*Stored data*
========================

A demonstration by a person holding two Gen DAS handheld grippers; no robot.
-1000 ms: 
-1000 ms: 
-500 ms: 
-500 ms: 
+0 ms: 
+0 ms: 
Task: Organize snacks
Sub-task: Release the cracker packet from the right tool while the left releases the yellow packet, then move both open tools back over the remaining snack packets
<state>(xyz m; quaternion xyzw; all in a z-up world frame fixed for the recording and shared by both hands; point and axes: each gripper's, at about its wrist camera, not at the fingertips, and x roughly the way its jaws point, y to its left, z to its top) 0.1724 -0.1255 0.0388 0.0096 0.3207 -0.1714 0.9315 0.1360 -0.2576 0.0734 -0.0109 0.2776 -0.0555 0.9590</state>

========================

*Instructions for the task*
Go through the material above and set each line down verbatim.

*Result for this exercise*
A demonstration by a person holding two Gen DAS handheld grippers; no robot.
-1000 ms: 
-1000 ms: 
-500 ms: 
-500 ms: 
+0 ms: 
+0 ms: 
Task: Organize snacks
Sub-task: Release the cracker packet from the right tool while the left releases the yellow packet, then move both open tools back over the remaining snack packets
<state>(xyz m; quaternion xyzw; all in a z-up world frame fixed for the recording and shared by both hands; point and axes: each gripper's, at about its wrist camera, not at the fingertips, and x roughly the way its jaws point, y to its left, z to its top) 0.1724 -0.1255 0.0388 0.0096 0.3207 -0.1714 0.9315 0.1360 -0.2576 0.0734 -0.0109 0.2776 -0.0555 0.9590</state>

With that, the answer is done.